--- Work item ---
Return an exact copy of the data, starting at its first line and ending at the line that contains "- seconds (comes", minus any pictures.

--- Source material ---
┌──

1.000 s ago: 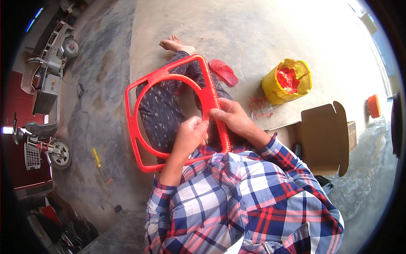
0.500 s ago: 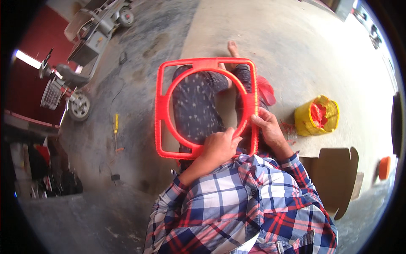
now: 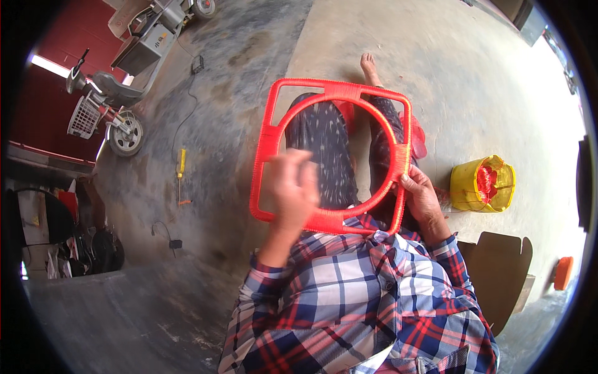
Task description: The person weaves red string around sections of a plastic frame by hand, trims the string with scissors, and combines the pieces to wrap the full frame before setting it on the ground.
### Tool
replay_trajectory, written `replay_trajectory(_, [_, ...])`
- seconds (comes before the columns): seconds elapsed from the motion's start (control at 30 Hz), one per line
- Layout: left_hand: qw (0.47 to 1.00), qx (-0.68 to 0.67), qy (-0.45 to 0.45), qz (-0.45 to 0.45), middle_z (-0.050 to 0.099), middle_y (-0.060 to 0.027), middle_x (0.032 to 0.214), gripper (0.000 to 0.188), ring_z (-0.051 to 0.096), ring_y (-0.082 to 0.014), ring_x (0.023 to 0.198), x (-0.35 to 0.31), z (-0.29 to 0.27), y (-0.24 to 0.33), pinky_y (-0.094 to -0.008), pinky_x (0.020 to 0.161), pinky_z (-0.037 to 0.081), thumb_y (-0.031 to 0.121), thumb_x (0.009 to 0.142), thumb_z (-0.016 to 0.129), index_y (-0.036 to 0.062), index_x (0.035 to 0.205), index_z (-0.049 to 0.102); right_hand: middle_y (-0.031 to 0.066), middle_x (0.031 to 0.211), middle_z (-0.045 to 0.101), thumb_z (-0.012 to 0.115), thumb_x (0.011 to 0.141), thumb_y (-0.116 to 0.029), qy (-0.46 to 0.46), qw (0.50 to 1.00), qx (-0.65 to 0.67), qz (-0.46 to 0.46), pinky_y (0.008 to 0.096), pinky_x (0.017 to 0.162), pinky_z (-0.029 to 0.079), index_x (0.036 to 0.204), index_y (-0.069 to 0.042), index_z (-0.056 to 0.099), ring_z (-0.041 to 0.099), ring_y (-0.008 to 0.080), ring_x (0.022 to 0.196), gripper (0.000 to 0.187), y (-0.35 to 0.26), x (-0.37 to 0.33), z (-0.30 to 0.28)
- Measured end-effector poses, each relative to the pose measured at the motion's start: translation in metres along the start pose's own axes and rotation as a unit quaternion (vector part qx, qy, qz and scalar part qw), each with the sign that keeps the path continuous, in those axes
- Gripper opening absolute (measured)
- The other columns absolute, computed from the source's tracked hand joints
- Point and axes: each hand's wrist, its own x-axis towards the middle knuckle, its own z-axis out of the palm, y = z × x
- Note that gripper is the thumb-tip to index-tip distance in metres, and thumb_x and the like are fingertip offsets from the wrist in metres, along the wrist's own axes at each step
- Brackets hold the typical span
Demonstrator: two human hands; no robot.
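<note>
A red square frame (image 3: pixel 270 143) with rounded corners and a large ring inside lies across my lap, tilted slightly. Red cord or strip looks closely wound around its bars and the joins to the ring. My right hand (image 3: pixel 423 194) pinches the frame's right side near the lower right, thumb on top. Over the frame's lower left hovers my left hand (image 3: pixel 291 193), smeared by motion; I cannot make out whether its fingers hold anything. Dark patterned trousers (image 3: pixel 321 156) show through the ring.
A yellow bucket (image 3: pixel 464 190) with red material inside stands on the floor to the right. Nearer are a cardboard box (image 3: pixel 498 271) and an orange block (image 3: pixel 563 273). Left lie a yellow-handled screwdriver (image 3: pixel 181 163) and a black cable (image 3: pixel 176 244); a scooter (image 3: pixel 118 93) stands beyond.
My left hand has left the lower right of the ring and swung left and up. The frame now sits further right in view and slightly turned; my right hand still holds its side.
</note>
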Motion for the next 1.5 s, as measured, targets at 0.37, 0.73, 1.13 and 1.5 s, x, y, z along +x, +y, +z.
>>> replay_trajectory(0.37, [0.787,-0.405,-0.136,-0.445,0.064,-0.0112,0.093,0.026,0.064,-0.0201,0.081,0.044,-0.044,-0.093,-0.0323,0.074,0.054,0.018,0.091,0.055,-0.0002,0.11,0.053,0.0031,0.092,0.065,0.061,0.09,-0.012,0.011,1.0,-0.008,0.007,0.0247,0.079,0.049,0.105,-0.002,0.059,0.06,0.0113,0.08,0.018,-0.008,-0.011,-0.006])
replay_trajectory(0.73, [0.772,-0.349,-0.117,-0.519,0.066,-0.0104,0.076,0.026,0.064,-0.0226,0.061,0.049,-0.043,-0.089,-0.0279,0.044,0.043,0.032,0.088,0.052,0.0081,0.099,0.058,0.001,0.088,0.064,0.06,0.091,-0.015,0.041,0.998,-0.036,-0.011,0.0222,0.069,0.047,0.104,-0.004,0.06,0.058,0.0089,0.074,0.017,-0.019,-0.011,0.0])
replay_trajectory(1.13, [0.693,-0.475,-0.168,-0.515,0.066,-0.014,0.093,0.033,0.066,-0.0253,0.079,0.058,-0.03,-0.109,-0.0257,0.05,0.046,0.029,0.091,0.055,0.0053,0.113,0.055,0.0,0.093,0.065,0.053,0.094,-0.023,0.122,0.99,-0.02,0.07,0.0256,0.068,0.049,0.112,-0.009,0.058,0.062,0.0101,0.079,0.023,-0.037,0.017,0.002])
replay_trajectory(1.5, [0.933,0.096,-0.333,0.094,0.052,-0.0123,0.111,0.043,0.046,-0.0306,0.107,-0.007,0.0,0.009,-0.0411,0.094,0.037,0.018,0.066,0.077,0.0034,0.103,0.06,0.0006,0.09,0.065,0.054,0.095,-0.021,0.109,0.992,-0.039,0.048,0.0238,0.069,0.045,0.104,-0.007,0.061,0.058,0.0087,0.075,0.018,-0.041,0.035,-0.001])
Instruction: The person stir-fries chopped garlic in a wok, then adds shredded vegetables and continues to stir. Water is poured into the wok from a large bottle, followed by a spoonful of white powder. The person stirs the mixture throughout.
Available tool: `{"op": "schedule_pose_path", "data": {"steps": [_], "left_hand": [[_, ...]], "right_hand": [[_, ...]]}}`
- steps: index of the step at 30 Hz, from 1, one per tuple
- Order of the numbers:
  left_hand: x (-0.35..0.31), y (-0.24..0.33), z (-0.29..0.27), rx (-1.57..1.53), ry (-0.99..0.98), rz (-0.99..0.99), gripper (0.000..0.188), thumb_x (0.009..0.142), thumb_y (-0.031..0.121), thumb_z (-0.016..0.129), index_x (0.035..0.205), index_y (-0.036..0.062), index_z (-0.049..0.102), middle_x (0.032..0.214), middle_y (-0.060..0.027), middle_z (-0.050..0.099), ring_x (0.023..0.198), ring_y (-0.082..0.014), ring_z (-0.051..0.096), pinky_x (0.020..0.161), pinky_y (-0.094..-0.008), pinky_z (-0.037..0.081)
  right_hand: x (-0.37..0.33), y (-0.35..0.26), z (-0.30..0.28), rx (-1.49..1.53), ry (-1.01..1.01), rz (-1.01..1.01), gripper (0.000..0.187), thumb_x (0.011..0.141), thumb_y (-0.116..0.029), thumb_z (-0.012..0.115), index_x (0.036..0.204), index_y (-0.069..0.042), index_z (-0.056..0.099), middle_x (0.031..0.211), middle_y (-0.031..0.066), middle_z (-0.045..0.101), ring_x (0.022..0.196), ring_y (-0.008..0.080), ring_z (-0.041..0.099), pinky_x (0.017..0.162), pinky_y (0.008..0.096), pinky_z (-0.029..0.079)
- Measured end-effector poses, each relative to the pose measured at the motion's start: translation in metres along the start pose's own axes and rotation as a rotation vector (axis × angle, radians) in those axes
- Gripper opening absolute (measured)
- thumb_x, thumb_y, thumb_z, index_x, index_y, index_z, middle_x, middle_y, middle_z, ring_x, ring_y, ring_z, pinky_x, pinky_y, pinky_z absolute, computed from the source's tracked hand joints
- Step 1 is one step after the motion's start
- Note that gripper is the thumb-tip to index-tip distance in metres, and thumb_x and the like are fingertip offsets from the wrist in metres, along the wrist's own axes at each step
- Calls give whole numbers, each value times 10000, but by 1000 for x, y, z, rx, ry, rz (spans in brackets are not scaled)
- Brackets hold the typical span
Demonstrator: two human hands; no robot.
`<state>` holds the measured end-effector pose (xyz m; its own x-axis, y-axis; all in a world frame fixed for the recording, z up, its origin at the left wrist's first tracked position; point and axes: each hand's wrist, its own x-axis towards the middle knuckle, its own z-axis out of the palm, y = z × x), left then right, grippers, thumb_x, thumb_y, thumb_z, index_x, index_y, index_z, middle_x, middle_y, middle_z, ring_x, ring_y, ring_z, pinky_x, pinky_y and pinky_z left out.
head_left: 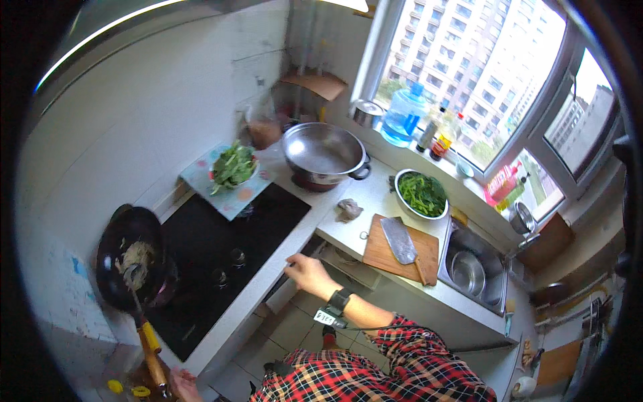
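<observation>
My right hand [309, 275], with a dark watch on its wrist, hovers by the stove counter's front edge. Its fingers are curled in, and nothing shows in them. At the lower left my left hand [183, 384] is partly cut off, its fingers loosely apart beside the end of a wooden handle [155, 365]. That handle belongs to a metal cooking tool [134, 276] resting in a black wok [107, 268]. Pale shredded food [137, 256] lies in the wok, which stands on the left side of the black glass cooktop [201, 248].
Leafy greens [233, 167] sit on a patterned board [231, 204] behind the cooktop. A large steel pot [321, 151] stands at the corner. Further right are a bowl of greens [420, 194], a cleaver [399, 241] on a wooden cutting board [375, 251], and a sink [492, 251] holding a steel basin [467, 273].
</observation>
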<state>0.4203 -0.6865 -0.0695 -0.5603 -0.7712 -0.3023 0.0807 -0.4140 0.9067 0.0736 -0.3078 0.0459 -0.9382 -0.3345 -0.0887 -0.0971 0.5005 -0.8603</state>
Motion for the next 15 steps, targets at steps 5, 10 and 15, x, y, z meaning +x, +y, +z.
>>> {"op": "schedule_pose_path", "data": {"steps": [5,10,15], "left_hand": [[-31,-34,110,277,-239,-254,207,954,219,601,1088,64,568,858,-52,615,715,-134,590,672,-262,502],[-70,-35,263,413,-521,-252,180,983,161,553,1126,52,557,882,-64,625,744,-133,604,719,-276,513],[-83,-38,332,484,-671,-243,182,987,148,539,1126,32,549,870,-62,628,758,-135,616,739,-282,525]], "right_hand": [[-8,84,-114,171,133,267,359,958,-320,579,849,12,660,655,93,649,496,165,630,498,329,506],[2,138,-199,127,221,219,418,957,-356,571,762,8,639,572,78,605,460,148,604,478,321,486],[34,160,-251,213,392,235,417,943,-337,594,702,4,607,540,74,584,444,156,599,430,311,458]]}}
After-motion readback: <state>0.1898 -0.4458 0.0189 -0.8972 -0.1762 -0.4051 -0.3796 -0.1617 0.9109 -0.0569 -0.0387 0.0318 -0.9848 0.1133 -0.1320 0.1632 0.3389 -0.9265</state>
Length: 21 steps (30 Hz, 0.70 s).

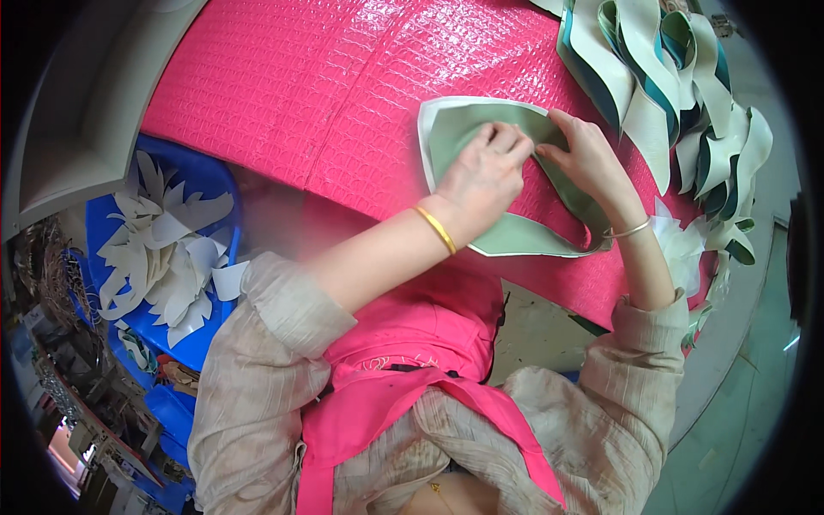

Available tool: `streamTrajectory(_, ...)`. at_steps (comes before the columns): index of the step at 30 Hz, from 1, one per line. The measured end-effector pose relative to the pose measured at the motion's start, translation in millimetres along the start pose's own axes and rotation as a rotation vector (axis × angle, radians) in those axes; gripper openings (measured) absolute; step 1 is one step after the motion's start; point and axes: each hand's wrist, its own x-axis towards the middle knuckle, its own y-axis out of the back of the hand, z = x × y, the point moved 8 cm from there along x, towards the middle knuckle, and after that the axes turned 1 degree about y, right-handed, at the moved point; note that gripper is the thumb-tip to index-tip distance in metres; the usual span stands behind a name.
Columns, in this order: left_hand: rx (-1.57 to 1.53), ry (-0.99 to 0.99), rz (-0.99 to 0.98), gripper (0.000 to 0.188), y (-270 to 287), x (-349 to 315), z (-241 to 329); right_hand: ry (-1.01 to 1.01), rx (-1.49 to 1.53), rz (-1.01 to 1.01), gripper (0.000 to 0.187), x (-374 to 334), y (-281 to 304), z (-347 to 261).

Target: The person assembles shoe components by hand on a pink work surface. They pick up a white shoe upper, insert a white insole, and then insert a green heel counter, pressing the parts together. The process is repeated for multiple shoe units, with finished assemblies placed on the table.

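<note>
Green piece (450, 142) on the pink cover (360, 77), near side.
Left hand (487, 176) curls its fingers over it, grip unclear; right hand (585, 154) pinches its far right edge.

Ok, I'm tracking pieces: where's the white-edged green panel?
Head view, right of centre: the panel is over the pink embossed sheet, left hand and right hand on it.

Left of the pink table cover (257, 94), a blue plastic seat or tub (225, 180) holds pale scraps (176, 266). Farther left of the cover are brown tangled strands (62, 283). Beside its left edge is a grey box-like unit (77, 112); right of the cover, greenish floor (730, 421).
</note>
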Motion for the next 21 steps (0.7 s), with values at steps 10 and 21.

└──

--- Task output ---
1.000 s ago: 
0.500 s ago: 
now: 
Task description: The person weaves red string around sections of a plastic frame by hand, trims the string with scissors, and combines the pieces to wrap the full frame before setting it on the ground.
### Tool
replay_trajectory, written `replay_trajectory(_, [_, ...])`
- seconds (comes before the columns): seconds elapsed from the motion's start (control at 30 Hz), one per line

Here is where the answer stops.